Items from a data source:
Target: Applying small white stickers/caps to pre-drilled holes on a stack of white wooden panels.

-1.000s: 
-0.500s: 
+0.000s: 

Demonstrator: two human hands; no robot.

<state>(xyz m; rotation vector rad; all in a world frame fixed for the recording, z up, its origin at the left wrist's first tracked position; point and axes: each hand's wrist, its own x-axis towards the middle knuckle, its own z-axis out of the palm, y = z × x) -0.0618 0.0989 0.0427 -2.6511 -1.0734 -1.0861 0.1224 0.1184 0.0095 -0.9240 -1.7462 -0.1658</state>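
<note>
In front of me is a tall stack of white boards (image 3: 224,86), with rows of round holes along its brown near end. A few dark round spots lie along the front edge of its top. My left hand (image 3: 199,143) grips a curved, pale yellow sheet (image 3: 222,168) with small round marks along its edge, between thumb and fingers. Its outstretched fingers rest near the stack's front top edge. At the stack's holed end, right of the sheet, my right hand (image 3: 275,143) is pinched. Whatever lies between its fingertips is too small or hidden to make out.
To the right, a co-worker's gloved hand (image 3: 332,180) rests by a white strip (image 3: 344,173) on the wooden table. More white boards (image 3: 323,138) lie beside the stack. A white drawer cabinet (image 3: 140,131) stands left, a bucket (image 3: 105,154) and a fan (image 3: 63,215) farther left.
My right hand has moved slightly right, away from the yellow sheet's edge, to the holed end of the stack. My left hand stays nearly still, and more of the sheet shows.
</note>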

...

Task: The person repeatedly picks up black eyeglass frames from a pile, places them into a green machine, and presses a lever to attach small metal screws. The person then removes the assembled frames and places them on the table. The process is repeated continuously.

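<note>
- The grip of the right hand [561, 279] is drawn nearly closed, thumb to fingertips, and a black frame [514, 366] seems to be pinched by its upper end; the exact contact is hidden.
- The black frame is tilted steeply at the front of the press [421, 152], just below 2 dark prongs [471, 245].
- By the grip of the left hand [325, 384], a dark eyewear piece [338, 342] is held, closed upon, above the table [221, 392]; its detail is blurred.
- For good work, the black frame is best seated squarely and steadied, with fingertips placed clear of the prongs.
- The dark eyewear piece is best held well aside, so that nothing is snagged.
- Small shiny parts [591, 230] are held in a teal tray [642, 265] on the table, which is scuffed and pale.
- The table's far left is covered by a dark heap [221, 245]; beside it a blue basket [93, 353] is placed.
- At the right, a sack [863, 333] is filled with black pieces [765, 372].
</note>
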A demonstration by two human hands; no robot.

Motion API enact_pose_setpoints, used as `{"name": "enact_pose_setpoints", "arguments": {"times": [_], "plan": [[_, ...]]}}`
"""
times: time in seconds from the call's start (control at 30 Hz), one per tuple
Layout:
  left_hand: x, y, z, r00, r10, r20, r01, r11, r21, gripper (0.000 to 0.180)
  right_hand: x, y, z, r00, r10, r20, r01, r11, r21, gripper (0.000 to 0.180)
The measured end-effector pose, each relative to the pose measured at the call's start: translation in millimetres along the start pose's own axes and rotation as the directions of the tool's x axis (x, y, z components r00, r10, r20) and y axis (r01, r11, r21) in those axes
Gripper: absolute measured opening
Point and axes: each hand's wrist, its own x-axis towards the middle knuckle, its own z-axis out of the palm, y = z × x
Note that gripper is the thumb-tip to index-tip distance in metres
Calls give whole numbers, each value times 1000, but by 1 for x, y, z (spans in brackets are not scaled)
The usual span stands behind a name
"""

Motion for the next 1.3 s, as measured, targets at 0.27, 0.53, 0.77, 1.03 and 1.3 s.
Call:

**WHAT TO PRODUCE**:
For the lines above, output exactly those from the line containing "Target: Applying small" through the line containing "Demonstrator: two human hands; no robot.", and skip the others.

**TASK SOLUTION**:
Target: Applying small white stickers/caps to pre-drilled holes on a stack of white wooden panels.

-1.000s: 
-0.500s: 
+0.000s: 

Demonstrator: two human hands; no robot.

No further output is expected here.